Köşe Yazısı

UMUT SINAVI

Liseyi bitiren 3 milyon 235 bin gencimiz, iyi bir geleceğe sahip olma yolunda okuma hayali kurdukları üniversitelere yerleşebilmek için umut gibi gördükleri iki aşamalı üniversite sınavına girdiler. Bütün öğrencilerimiz 12..

UMUT SINAVI

Liseyi bitiren 3 milyon 235 bin gencimiz, iyi bir geleceğe sahip olma yolunda okuma hayali kurdukları üniversitelere yerleşebilmek için umut gibi gördükleri iki aşamalı üniversite sınavına girdiler. Bütün öğrencilerimiz 12 yıl süren emeklerinin karşılığını alırlar umarım.

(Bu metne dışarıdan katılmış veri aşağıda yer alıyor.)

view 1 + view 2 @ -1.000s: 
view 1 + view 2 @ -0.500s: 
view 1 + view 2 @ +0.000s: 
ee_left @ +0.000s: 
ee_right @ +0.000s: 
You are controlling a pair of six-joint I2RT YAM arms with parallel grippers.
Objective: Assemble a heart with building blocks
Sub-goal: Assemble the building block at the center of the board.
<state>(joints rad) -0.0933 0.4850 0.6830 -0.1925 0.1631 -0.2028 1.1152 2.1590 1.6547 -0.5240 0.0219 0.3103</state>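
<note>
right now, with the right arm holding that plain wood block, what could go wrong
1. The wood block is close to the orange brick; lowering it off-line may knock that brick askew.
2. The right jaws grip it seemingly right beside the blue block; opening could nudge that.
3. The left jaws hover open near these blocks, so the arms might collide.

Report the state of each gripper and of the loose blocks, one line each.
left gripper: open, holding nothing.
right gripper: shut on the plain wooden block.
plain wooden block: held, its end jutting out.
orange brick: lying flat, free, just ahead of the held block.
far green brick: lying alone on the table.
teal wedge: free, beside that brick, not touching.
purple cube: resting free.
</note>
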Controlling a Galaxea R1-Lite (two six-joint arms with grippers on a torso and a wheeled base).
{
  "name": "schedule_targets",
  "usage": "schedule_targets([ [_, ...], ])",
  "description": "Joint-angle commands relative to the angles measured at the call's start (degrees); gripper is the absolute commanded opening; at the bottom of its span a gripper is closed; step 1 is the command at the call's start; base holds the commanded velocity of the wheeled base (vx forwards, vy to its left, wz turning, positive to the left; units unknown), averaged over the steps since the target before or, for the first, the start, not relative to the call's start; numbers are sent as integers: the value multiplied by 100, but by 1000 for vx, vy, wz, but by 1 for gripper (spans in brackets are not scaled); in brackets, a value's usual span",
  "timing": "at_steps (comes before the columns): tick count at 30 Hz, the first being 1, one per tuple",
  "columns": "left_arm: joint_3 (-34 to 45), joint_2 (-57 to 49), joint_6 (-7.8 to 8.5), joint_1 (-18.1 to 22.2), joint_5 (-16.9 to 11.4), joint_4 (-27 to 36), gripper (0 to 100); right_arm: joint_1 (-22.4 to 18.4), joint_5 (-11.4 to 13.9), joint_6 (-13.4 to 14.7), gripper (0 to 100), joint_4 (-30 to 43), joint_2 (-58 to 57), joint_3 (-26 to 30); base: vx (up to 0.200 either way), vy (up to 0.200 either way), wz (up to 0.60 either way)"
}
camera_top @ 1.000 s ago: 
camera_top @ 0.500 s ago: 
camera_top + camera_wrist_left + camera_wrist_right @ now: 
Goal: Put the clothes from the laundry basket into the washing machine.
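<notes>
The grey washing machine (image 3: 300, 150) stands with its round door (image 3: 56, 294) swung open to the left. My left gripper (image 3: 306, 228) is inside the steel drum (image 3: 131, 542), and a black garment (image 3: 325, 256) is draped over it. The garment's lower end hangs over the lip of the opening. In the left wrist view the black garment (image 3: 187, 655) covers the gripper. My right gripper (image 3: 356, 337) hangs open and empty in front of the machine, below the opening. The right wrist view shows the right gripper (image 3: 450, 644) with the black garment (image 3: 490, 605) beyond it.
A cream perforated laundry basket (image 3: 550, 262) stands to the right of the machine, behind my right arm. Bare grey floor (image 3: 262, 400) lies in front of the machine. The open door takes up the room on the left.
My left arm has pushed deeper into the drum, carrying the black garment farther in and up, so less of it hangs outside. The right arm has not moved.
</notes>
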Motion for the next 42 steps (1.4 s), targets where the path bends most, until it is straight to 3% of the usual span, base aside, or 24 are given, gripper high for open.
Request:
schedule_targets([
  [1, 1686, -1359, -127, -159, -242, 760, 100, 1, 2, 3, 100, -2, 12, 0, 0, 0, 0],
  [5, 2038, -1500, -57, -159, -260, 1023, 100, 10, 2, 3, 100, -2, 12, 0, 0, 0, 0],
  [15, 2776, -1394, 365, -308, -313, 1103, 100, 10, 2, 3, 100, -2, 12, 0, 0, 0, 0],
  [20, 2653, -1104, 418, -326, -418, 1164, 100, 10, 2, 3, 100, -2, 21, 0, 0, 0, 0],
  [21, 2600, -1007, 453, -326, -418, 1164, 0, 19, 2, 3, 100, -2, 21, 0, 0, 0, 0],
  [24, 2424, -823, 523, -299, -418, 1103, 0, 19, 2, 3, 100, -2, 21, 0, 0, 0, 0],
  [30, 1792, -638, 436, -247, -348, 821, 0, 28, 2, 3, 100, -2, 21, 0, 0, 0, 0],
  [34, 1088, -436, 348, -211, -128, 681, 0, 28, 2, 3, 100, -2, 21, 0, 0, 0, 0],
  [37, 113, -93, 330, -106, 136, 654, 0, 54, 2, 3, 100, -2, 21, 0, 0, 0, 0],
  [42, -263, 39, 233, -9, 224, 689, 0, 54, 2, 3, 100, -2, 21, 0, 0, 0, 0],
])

Eğitim yolculuğunda her öğrencinin emeğinin karşılığını alabilmesi, onların eşit koşullarda öğrenim görme ve eşit koşullarda üniversitelere yerleştirilmeleriyle mümkündür. Aksi takdirde, bu yarışta adaleti sağlamak olanaksızdır. Özel okula giden, özel ders alan, dershaneye giden, gidemeyen gibi eşitsizliklerin yanında, okullarında birçok branş dersleri boş geçen ya da bu dersleri başka branş öğretmenleriyle doldurulan gençlerimizin eğitim koşullarının aynı olduğunu kimse söyleyemez. Buna bir de sabahçı-öğlenci diye yıllardır söylenmesine rağmen bir türlü çözülemeyen ikili eğitime mecbur olan öğrencileri eklediğinizde daha en başında öğrencilerin eğitim koşullarının aynı olmadığını görürüz. Ne gariptir ki, bütün bu eşitsiz koşullarda eğitim alan gençlerin aynı sınavda yarışmalarını istiyoruz! Şimdi adil mi davranmış oluyoruz bu gençlerimize? Kimse kendini kandırıp başını kuma sokmasın. Hiç de adil değiliz bu gençlere karşı. Maalesef adaletin terazisi burada da bozulmuş durumda. Adaletsiz koşullarda yetiştirdiğimiz gençlerden yaşamları boyunca adil olmalarını, haklının hakkını haklıya veren bireyler olmalarını beklemek şapkadan tavşan çıkarmaya benzer. Gerçi biz yıllardır şapkadan tavşan çıkarıyoruz!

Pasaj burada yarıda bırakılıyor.